Last Call Review of draft-ietf-manet-olsrv2-sec-threats-03

Request Review of draft-ietf-manet-olsrv2-sec-threats
Requested rev. no specific revision (document currently at 04)
Type Last Call Review
Team General Area Review Team (Gen-ART) (genart)
Deadline 2016-12-20
Requested 2016-12-06
Draft last updated 2016-12-18
Completed reviews Secdir Last Call review of -03 by Joseph Salowey (diff)
Genart Last Call review of -03 by Elwyn Davies (diff)
Opsdir Last Call review of -03 by Victor Kuarsingh (diff)
Assignment Reviewer Elwyn Davies
State Completed
Review review-ietf-manet-olsrv2-sec-threats-03-genart-lc-davies-2016-12-18
Reviewed rev. 03 (document currently at 04)
Review result Ready with Nits
Review completed: 2016-12-18


I am the assigned Gen-ART reviewer for this draft. The General Area
Review Team (Gen-ART) reviews all IETF documents being processed
by the IESG for the IETF Chair.  Please treat these comments just
like any other last call comments.

For more information, please see the FAQ at

Document: draft-ietf-manet-olsrv2-sec-threats-03.txt
Reviewer: Elwyn Davies
Review Date: 2016/12/18
IETF LC End Date: 2016/12/20
IESG Telechat date: 2017/01/05

Summary: Ready with nits

Major issues: 


Minor issues:

s3.2:  I do not know enough about the details of NHDP and OLSRv2 to know if this is a silly question:  Would it be possible for a compromised node to perform hop-limit or hop-count modification attacks even with RFC 6183 security in place just by modifying these fields and reforwarding the packet even if it wasn't actually in the network topology?   If so, it would be desirable to mention this if it can do any harm.

s6:  I am unclear whether the RFC 6183 security mitigates all the threats mentioned  here and in RFC 7186.  It would be useful to list any that remain unmitigated at the end of s9 as items for further study (or say that all of these are covered).   

Nits/editorial comments:

idnits indicates that RFC 6779 has been obsoleted by RFC 7939.  I think this ref ought to be updated.

I noticed that Ian Chakeres' affiliation is out of date.

Abstract: s/threats of/threats that might apply to/

s1, para 2: s/requirements presented/requirements that need to be addressed /

s1, para 2: s/utopia/utopian/

s1, para 2:
   For the
   Internet, with an increase in users, an increase in attacks and
   abuses followed necessitating a change in recommended practices.
   With deployent in the wider 
   Internet, with a resultant increase in user numbers, an increase in attacks and
   abuses has followed necessitating a change in recommended practices.

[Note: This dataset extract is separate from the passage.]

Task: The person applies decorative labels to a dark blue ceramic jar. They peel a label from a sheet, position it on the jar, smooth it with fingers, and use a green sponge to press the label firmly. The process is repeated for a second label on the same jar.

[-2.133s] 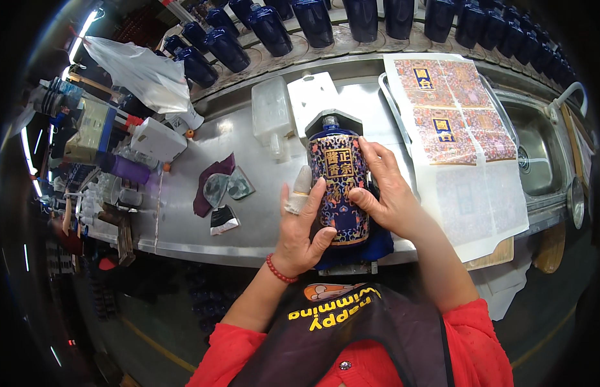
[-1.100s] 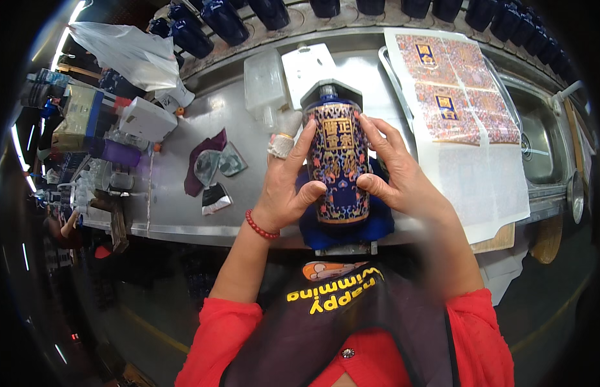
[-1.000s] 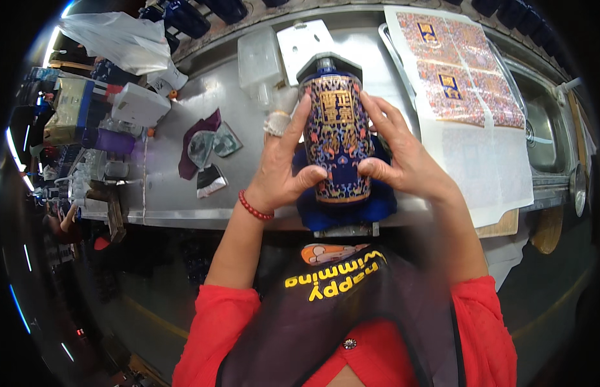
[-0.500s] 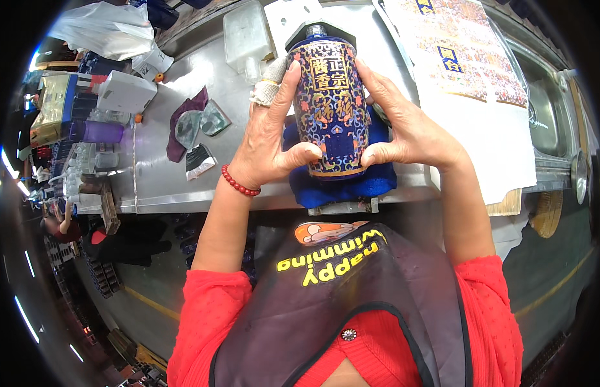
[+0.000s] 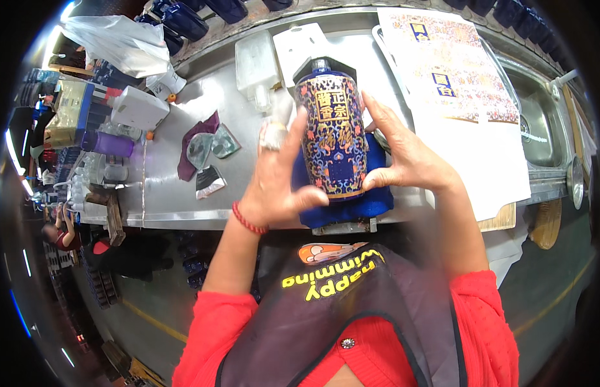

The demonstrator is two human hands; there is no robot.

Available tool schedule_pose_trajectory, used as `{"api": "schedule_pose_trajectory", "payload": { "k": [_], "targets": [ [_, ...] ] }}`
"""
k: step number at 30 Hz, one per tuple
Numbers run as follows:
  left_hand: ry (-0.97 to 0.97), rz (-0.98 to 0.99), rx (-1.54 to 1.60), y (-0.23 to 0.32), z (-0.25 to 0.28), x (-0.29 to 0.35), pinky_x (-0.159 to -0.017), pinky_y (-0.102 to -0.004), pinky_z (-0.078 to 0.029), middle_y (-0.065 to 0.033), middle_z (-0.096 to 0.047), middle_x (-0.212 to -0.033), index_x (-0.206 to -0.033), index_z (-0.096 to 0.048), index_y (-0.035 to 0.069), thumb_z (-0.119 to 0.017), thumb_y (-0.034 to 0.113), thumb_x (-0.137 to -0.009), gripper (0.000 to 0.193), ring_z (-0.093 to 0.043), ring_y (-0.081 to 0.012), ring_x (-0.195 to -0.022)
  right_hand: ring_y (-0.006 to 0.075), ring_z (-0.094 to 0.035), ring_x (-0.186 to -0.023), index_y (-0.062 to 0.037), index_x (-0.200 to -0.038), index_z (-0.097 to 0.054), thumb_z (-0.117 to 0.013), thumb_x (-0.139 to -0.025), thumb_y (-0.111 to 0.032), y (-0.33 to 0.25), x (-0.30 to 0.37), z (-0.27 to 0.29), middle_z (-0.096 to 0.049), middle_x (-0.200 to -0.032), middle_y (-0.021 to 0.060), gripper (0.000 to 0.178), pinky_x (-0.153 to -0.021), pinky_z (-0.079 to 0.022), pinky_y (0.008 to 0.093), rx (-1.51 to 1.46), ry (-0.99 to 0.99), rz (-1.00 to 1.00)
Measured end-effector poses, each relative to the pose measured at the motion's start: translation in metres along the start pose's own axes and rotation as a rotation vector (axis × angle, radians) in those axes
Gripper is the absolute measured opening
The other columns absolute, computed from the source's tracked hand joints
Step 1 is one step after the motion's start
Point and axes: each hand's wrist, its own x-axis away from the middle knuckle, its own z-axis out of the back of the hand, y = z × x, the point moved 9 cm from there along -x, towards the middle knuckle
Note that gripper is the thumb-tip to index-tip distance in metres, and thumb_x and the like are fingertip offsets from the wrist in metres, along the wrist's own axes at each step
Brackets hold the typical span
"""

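Observation:
A dark blue bottle (image 5: 332,138) with a colourful floral label and gold lettering lies on a blue cloth (image 5: 377,203) over a low stand, its neck pointing away from me. My right hand (image 5: 413,158) grips the bottle's right side with thumb and fingertips. Along the left side, my left hand (image 5: 271,184) is spread and slightly blurred, its thumb tip over the bottle's lower end. Something whitish (image 5: 272,137) is at its outer fingers; I cannot make out what. A dark angular piece (image 5: 345,67) shows behind the bottle's neck.
Printed label sheets (image 5: 451,71) lie on white paper at the right, near a metal sink (image 5: 542,113). Left are a clear flat container (image 5: 255,68), a purple cloth (image 5: 187,164) with dull scraps, and a white jug (image 5: 140,106). Dark blue bottles (image 5: 184,20) line the back.
The whole view has shifted, so the bench sits lower. My left hand has slid toward me along the bottle's side, with thumb and fingers lower on it. My right hand keeps close to its place.

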Motion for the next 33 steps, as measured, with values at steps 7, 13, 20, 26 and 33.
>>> {"api": "schedule_pose_trajectory", "payload": {
  "k": [7,13,20,26,33],
  "targets": [
    [0.069,0.054,-0.399,0.039,-0.027,0.015,-0.117,-0.0667,-0.012,-0.0289,-0.035,-0.155,-0.158,-0.032,0.009,-0.084,0.048,-0.073,0.107,-0.036,-0.0471,-0.141,0.0394,-0.025,-0.150,-0.0066,-0.162,-0.014,-0.091,-0.060,-0.053,-0.013,0.014,-0.007,-0.022,-0.163,0.0238,0.136,-0.117,-0.035,0.0455,0.102,0.017,-0.008],
    [0.065,0.082,-0.390,0.028,-0.034,0.024,-0.119,-0.0617,-0.017,-0.0236,-0.059,-0.137,-0.157,-0.017,-0.010,-0.084,0.042,-0.079,0.114,-0.055,-0.0395,-0.132,0.0465,-0.040,-0.139,-0.0059,-0.157,-0.028,-0.092,-0.063,-0.035,-0.050,0.027,-0.001,-0.034,-0.156,0.0250,0.117,-0.112,-0.040,0.0498,0.326,0.294,0.146],
    [0.106,0.144,-0.138,0.000,-0.038,0.043,-0.118,-0.0636,-0.012,-0.0240,-0.056,-0.142,-0.156,-0.011,-0.011,-0.067,0.056,-0.090,0.110,-0.054,-0.0405,-0.132,0.0438,-0.048,-0.133,0.0000,-0.151,-0.040,-0.084,-0.074,-0.041,-0.072,0.039,0.000,-0.043,-0.151,0.0249,0.098,-0.108,-0.044,0.0493,0.413,0.446,0.271],
    [0.205,0.007,-0.288,0.024,-0.030,0.049,-0.120,-0.0602,-0.011,-0.0208,-0.049,-0.151,-0.151,-0.046,0.012,-0.072,0.033,-0.089,0.070,-0.041,-0.0444,-0.141,0.0438,-0.050,-0.130,0.0054,-0.146,-0.044,-0.083,-0.076,-0.038,-0.068,0.043,-0.005,-0.047,-0.148,0.0249,0.090,-0.108,-0.043,0.0496,0.452,0.440,0.226],
    [0.185,-0.134,-0.455,0.050,-0.030,0.046,-0.123,-0.0524,-0.015,-0.0236,-0.060,-0.138,-0.130,-0.070,0.017,-0.074,0.002,-0.074,0.059,-0.051,-0.0412,-0.135,0.0422,-0.053,-0.126,0.0051,-0.137,-0.054,-0.082,-0.076,-0.032,-0.071,0.044,-0.010,-0.051,-0.143,0.0225,0.077,-0.104,-0.046,0.0497,0.432,0.435,0.258]
  ]
}}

s1, para 3: s/often is/is often/

s1, para 3: s/particular/greater/

 s1, para 3:
there is commonly no physical
   protection as otherwise known for wired networks.
there are commonly no physical constraints on the conformation of nodes and 
   communication links that make up the network as could be expected for
   wired networks.

s1, para 4: s/secured/well-secured/

s1, para 2: s/to OLSRv2/of OLSRv2

s1,next to last para: It would be good to reference RFC 6130 for NHDP here.

s1.1, para 1:
Link State Advertisements, They are described in the
   below with sufficient details for elaborating the analyses in this
Link State Advertisements. They are described in the sections
   below with sufficient details to allow elaboration of the analyses in this

s1.3: s/correctly looking/apparently correct/

s1.4; s/henceforth/henceforth identified as/

s1.3: s/disrupt the the LSA process,/disrupt the LSA process,/

s3, para 1: s/TCs to not being delivered to/TCs not being delivered to/

s3.1, para 1: s/a jittering/a jittering mechanism/

s3.2.1, para 1: s/forwarding the message/forwarding for the message/

s3.2.1, para 2: s/transmissions arrives/transmissions arrive/

s4.3.1, s4.3.2 and s5.1:  The statements that 'this threat can be mitigated...' are premature and belong to s6.  Suggest removing the sentences.

s4.4, para 6: 
The compromised OLSRv2 router will indicate its willingness to be zero (thus, avoid being selected as MPR)
The compromised OLSRv2 router will indicate its willingness to be selected as an MPR as zero (thus, avoid being selected as MPR)

s5.1, para 1:
The inconsistent topology maps due to neighborhood discovery has been
The creation of inconsistent topology maps due to neighborhood discovery has been

s6.2.1, "Modifying the hop limit/count": I think you mean "mutable" rather than "mutual" (2 places)!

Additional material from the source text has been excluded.